Monday, June 2, 2014

Eyeing Outer Space

‘Shall we, when the grim shape
Roars upward, dance and sing?
Yes: if we honor rape,
If we take pride to fling
So bountifully on space
The sperm of our long woes, our large disgrace.’

--C. S. Lewis, ‘Prelude to Space: An Epithalamium’, Poems, Walter Hooper, ed., San Diego, Ca.: Harcourt, 1992 [1964], p.57

In the background of a world gripped by wars, economic and political turmoil, family breakdown, etc., what do we find?  A rising interest in space.  The American Empire, Japan, Russia, India, and China are all clamoring to implement some plan or project or another.  Here is one ensample - Japan’s desire to install solar panels on the Moon to supply her with energy:


As C. S. Lewis tried to get us to see, we should all be saddened by this enthusiasm for space exploration and colonization.  For the impulse behind it is the same one that has been corrosively at work since the Fall, and especially since the Great Schism of 1054 A. D.: the lust for power that is unleashed in man when he separates himself from God and seeks to accomplish perfection, godlikeness, on his own terms. 

Cruel conquest and exploitation, of man and the creation, are always its manifestations (e.g., the Norman Conquest, the Crusades, the Inquisition, mass slaughter of natives by European explorers and settlers, the Enclosures, the Highland Clearances, and more recently, abusive treatment of animals on factory farms, strip mining for natural resources, and genetic engineering of plants and animals).

This is not the Southern way.  ‘The pioneering life is not the normal life . . .’ John Crowe Ransom wrote in ‘Reconstructed but Unregenerate’ (I’ll Take My Stand, Baton Rouge, La.: LSU Press, 2006 [1930], p. 4).  Sane human life, of which Southern life partook, is rather about ‘[coming] to terms with nature’, should be ‘successfully adapted to its natural environment, and that as a consequence it is stable, or hereditable.  But it is the character of our urbanized, anti-provincial, progressive, and mobile American life that it is in a condition of eternal flux’ (p. 5).

The same themes resound throughout Southern lore:  John Taylor of Caroline (Arator), Andrew Lytle (‘The Backwoods Progression’ in From Eden to Babylon), Wendell Berry (‘The Unsettling of America’ in The Art of the Commonplace and elsewhere), and so on.
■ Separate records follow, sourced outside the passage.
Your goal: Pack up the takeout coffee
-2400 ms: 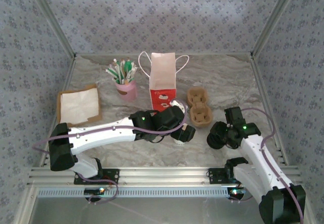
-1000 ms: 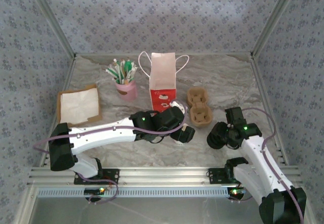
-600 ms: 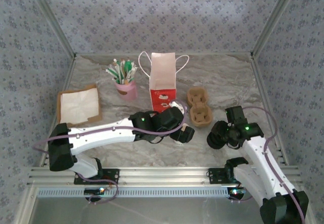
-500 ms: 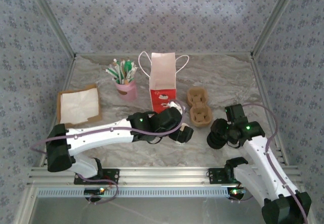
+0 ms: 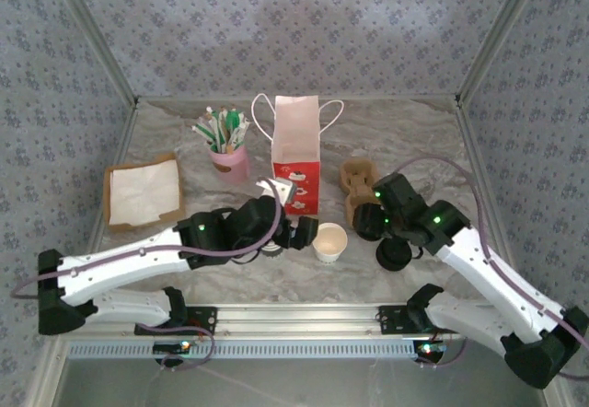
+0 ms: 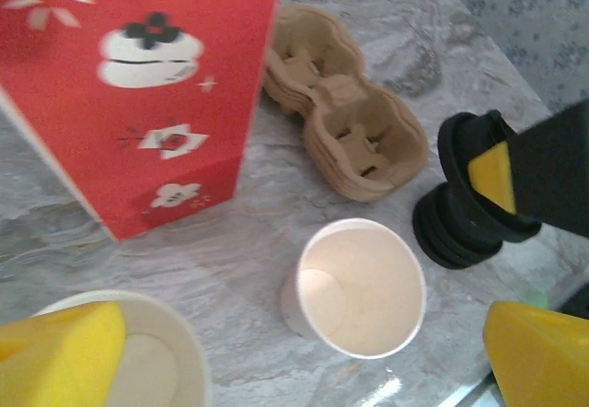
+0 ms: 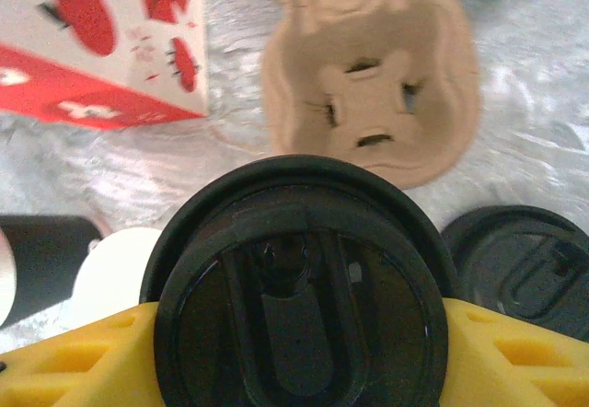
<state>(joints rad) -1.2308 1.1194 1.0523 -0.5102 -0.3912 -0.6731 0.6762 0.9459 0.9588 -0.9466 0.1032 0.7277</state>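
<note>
Right gripper (image 7: 304, 338) clamped on black lid (image 7: 302, 287), lid flat, just beside lid stack (image 7: 529, 260). Open white cup (image 6: 361, 287) upright, lidless, on desk (image 5: 433, 140) in front of red bag (image 6: 138, 75), between both grippers. Left gripper (image 5: 281, 239) spread wide, grasping nothing. Second cup rim (image 6: 138, 352) just beside its left finger; single cup or stack, can't tell from this angle. Cardboard carriers (image 5: 359, 186) right of bag, near held lid.
</note>
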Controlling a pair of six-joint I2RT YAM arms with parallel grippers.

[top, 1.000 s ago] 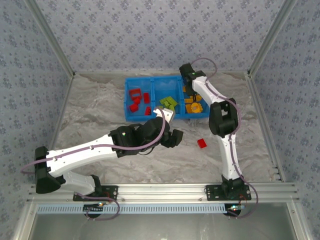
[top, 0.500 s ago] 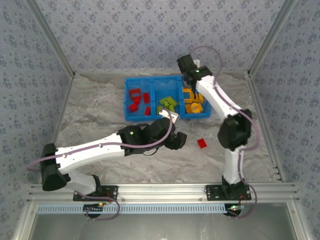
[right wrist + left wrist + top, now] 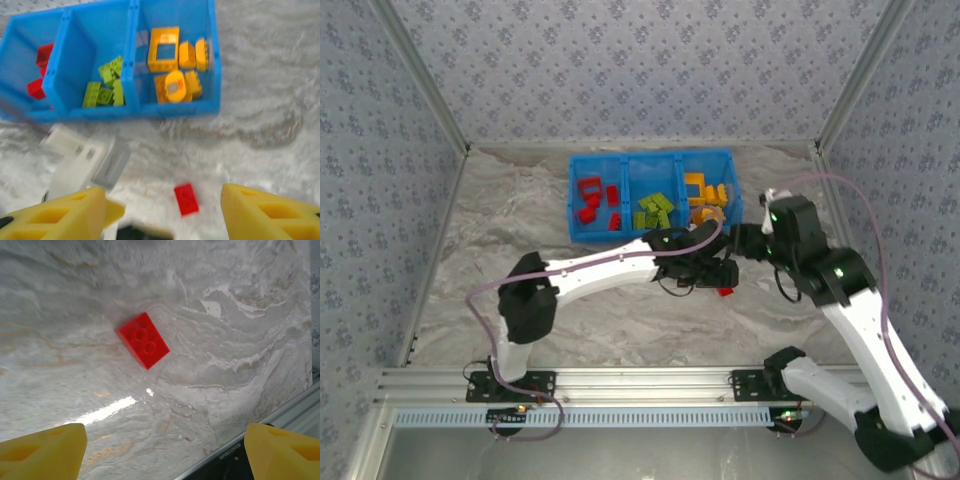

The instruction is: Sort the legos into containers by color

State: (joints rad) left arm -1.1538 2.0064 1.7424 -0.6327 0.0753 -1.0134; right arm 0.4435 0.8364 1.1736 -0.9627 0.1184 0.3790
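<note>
Marbled table (image 3: 520, 215) holds one loose red lego (image 3: 143, 340), one blue bin (image 3: 175, 109).

I work in a small robot test booth, like a lab. Grey-blue flowery paper walls (image 3: 620, 70) stand on three sides, held up by silver metal corner posts (image 3: 421, 95). A flat tabletop with a grey marble look (image 3: 490, 230) fills the middle of the frame. My two white and black robot arms (image 3: 600, 268) are bolted to a long silver metal rail (image 3: 650, 383) along the bottom. Thin purple cables (image 3: 840, 183) loop off them. A bright blue plastic bin with three parts (image 3: 650, 155) sits at the top middle.
</note>
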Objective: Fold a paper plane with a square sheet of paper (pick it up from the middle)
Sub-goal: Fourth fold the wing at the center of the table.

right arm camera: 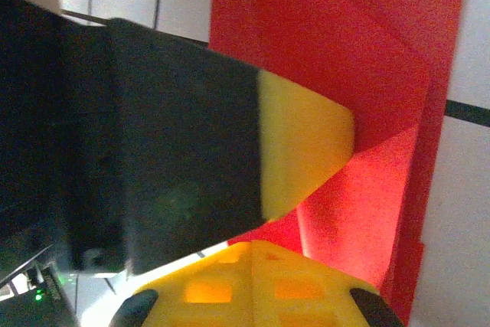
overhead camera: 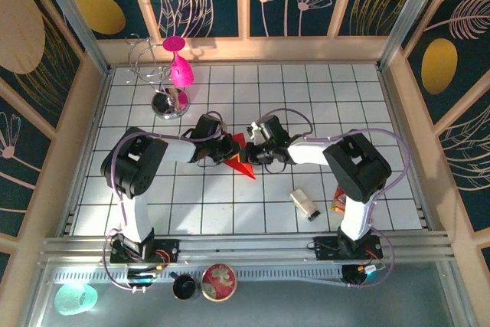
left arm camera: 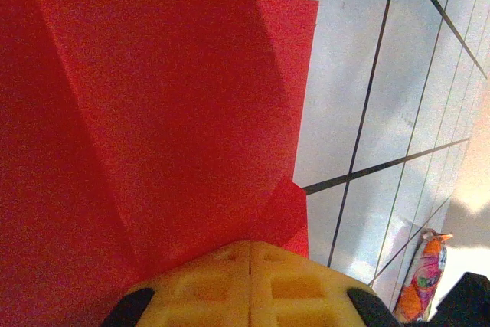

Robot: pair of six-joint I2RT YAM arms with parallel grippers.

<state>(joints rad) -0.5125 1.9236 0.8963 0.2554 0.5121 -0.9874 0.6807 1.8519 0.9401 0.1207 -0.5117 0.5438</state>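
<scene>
The red paper point(overhead camera: 246, 165), partly folded with creases and a pointed lower corner, lies mid-table between both grippers. My left gripper point(overhead camera: 227, 145) reaches it from the left and my right gripper point(overhead camera: 253, 148) from the right. In the left wrist view the yellow fingers point(left arm camera: 250, 250) are shut, seam tight, tips against the creased red paper point(left arm camera: 153, 112); a small flap point(left arm camera: 285, 208) curls up beside them. In the right wrist view my right gripper point(right arm camera: 253, 247) is shut at the paper's point(right arm camera: 367, 51) edge. The left gripper's yellow tip point(right arm camera: 306, 143) presses on the sheet. I see no paper between either pair of pads.
A magenta goblet point(overhead camera: 181, 68) hangs on a wire stand point(overhead camera: 166, 102) at the back left. A small silver packet point(overhead camera: 305, 203) and a printed snack packet point(overhead camera: 338, 203) lie right of centre near the right arm's base. The snack packet point(left arm camera: 423, 277) also shows on the tiles.
</scene>
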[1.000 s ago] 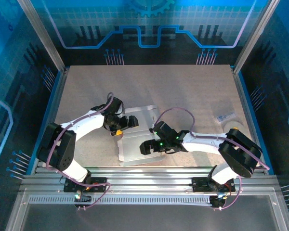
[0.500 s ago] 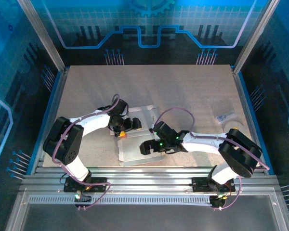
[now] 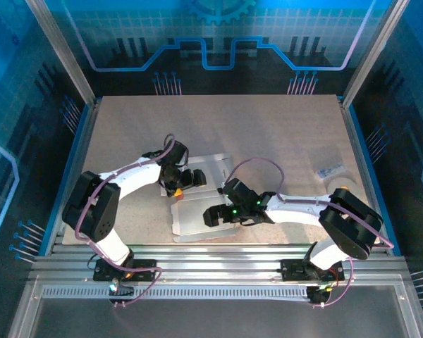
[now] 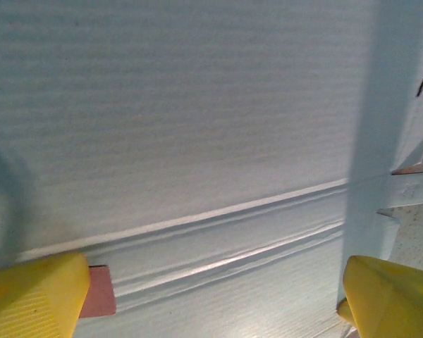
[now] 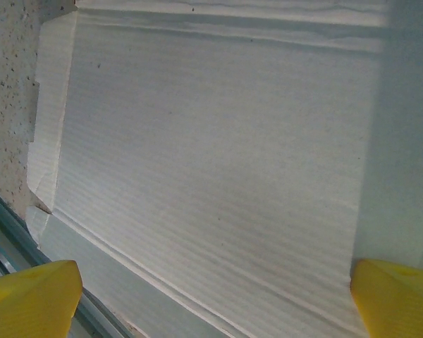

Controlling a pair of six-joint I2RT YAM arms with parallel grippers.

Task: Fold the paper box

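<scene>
Speckled counter. Paper box flat at lower centre, close to front rail. Left gripper and right gripper spread wide, empty, low over it. Could skid railward (thin, slick sheet) if nudged rather than pinched.

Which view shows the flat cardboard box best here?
Top external: the flat, pale cardboard box shows nearly its full outline, flaps included. Left wrist gives close-up creases; right wrist, one panel with edge flaps.
</scene>
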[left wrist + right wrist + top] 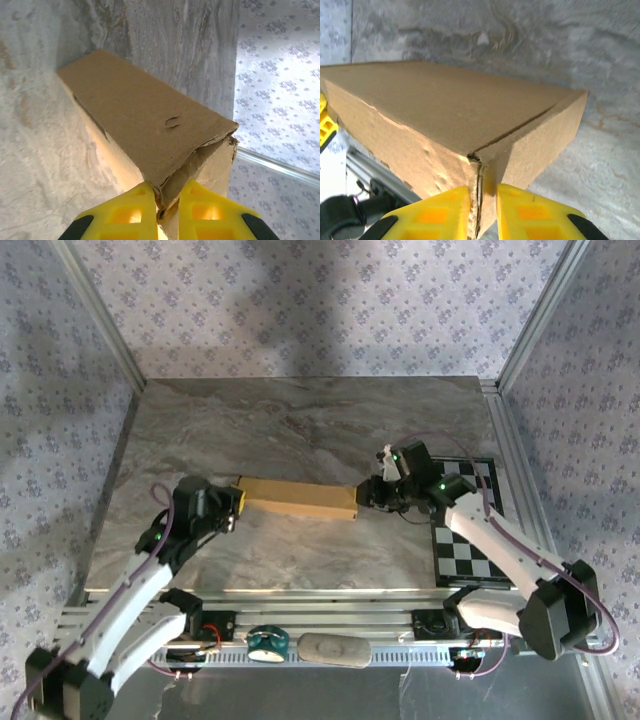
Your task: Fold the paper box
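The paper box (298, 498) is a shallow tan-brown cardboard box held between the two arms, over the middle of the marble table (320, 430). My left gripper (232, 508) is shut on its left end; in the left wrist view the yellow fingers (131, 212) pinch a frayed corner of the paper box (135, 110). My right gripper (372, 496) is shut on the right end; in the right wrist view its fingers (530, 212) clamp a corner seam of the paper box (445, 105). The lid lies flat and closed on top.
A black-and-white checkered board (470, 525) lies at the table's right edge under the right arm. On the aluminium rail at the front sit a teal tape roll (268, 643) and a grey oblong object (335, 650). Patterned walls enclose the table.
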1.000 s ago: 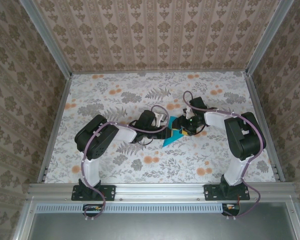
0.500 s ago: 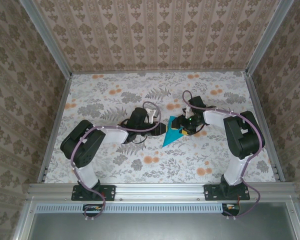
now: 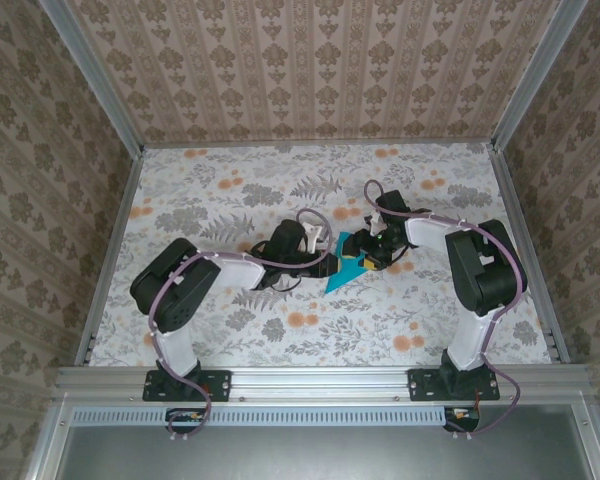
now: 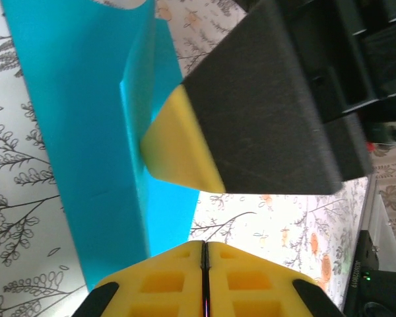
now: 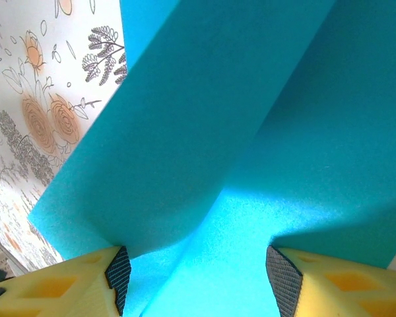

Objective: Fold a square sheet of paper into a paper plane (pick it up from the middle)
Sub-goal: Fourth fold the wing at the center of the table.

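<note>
The left gripper (image 3: 326, 262) stood off the paper (image 3: 346, 270) half a second ago. It has since swung back against the paper's left edge and its jaws have closed. In the left wrist view its yellow fingers (image 4: 158, 284) meet flush, with no paper visibly pinched between them. The right gripper (image 3: 370, 250) stands part open, astride the partly folded paper, which lies mid-table (image 3: 230, 190). Judgement: the closed left jaws suit pressing a crease rather than lifting, and the folding is far from complete.

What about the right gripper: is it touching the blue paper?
Touching. The right wrist view shows the paper lying against both inner faces of the open right gripper, with no gap.
</note>
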`<action>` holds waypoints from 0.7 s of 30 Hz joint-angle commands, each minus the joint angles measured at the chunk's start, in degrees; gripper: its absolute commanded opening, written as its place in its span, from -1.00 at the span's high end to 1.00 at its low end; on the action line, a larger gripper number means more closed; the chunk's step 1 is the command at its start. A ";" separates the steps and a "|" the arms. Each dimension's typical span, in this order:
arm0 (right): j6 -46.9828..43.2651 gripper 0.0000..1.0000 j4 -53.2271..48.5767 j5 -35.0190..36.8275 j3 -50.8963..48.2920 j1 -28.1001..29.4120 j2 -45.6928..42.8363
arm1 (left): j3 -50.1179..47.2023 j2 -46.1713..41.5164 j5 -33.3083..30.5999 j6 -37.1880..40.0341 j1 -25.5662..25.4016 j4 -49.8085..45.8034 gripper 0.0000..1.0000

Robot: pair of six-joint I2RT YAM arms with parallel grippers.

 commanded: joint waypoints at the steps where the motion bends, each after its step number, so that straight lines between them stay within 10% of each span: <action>1: 0.49 -0.27 -3.96 9.97 -1.69 0.26 5.08 | 1.68 1.48 -0.34 0.85 -0.07 -1.63 0.81; 21: 2.44 -0.14 -10.56 19.15 0.34 1.62 9.47 | 2.01 3.99 -1.71 0.22 0.76 -2.46 0.84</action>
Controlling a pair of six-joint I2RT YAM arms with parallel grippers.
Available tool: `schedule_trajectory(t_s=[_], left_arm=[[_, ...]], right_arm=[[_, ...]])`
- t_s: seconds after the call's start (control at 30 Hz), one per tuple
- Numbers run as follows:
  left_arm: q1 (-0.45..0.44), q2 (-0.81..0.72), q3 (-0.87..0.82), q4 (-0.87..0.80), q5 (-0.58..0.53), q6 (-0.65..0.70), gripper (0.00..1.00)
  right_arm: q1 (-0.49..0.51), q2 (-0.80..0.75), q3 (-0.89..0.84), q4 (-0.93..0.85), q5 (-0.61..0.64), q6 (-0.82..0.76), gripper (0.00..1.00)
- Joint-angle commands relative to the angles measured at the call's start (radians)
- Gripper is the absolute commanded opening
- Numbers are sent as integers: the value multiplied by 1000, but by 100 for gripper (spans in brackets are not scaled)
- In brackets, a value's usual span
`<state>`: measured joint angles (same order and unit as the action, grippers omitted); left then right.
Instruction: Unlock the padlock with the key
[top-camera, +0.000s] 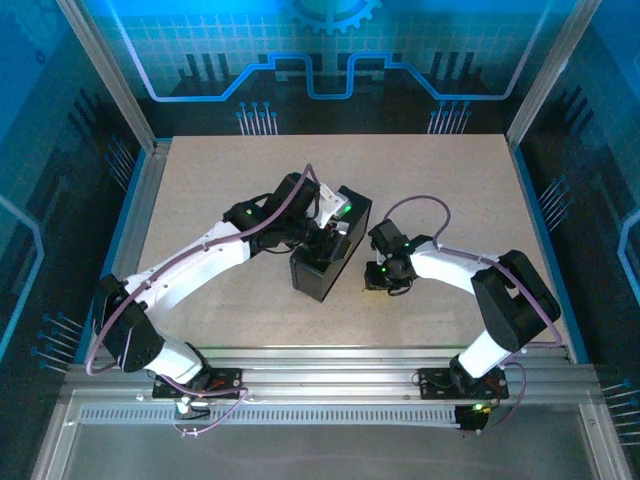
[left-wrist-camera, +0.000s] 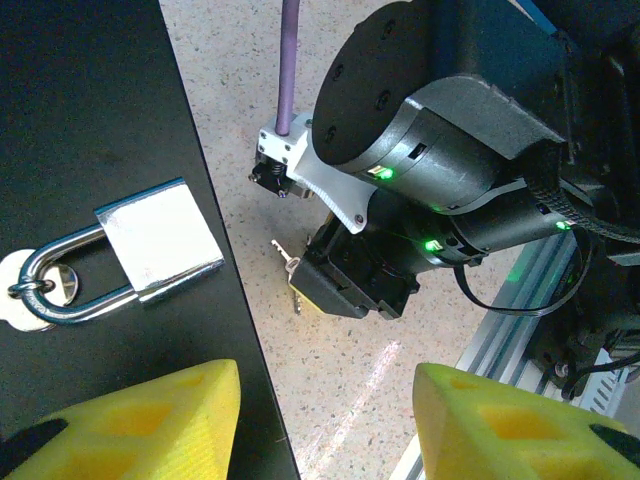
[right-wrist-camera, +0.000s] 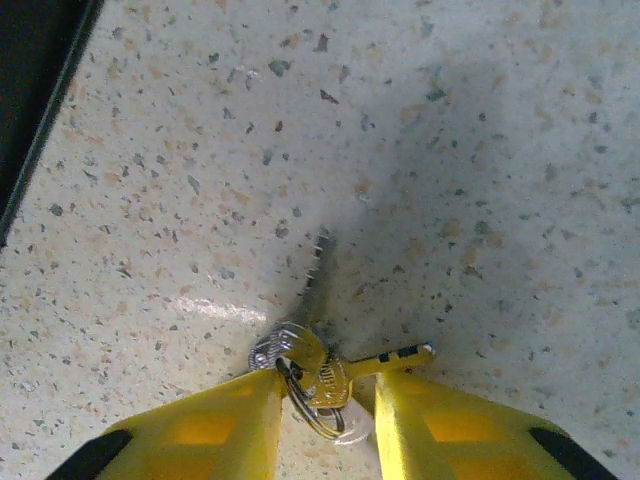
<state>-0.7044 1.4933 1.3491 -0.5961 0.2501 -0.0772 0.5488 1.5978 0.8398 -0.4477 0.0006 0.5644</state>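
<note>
Left fingers apart near padlock; right fingers straddle key, grip unclear

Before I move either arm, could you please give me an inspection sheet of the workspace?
Surface: speckled beige table.
Job's things: padlock, silvery, shackle closed, locked onto the black box; key flat on the table beside the box, joined by a keyring to a brass key.
Clutter: nothing seen.
Grippers: left gripper over the box edge near the padlock, jaws open, holding nothing; right gripper down at the table, jaws narrowly apart around the keys, grip uncertain.
Cables: purple cable looped at each wrist.
Surroundings: blue-lit panels around the table; aluminium rails at the near edge.
</note>
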Motion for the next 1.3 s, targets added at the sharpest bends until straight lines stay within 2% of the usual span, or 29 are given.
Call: schedule_trajectory(t_s=[0.0,0.2,0.33,0.6,0.93,1.13,1.27], left_arm=[[-7,10,8,-6,-5,1,50],[-6,7,12,-9,-7,6,50],[-6,7,13,-9,-7,4,51],[-7,5,15,-13,-10,9,51],[-6,3,19,-19,-17,18,51],[-5,1,22,-24,-17,20,51],[-6,-3,24,-29,-21,24,51]], right_arm=[[-3,2,-2,-9,27,1,28],[3,-77,29,-46,32,-9,36],[17,-98,55,-57,64,-2,36],[43,1,95,-36,95,22,34],[77,65,118,-97,163,50,30],[93,89,114,-83,157,70,22],[102,102,128,-101,169,80,21]])
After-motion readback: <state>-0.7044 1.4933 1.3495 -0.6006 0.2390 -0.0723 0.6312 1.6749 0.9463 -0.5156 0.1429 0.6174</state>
Until we begin again to take seriously the wisdom of our Southern forefathers, which is the wisdom of our ascetic, God-bearing Orthodox Christian forefathers covered over with the ashes of the Schism and the Reformation, life will be continual warfare between one faction and another, each vying for the domination.  Should we be successful at mining asteroids or the Moon, or obtaining endless, cheap energy from the Sun, this strife will not end.  Only by renouncing every need and want and by trusting in God’s provision does contentment come to man, as St Justin Popovich reminded us in his teachings.  And only by humility does man overcome his bent toward pride and greed and other sins, and thus begin to approach God, as Father Andrew Phillips said in his ‘Sermon on Ascension Day’:


Our monastic mothers and fathers of Ireland, England, Africa, France, etc. have much to teach us, but we must ready ourselves to learn from their words and lives.  Elsewise, they will be of no use to us.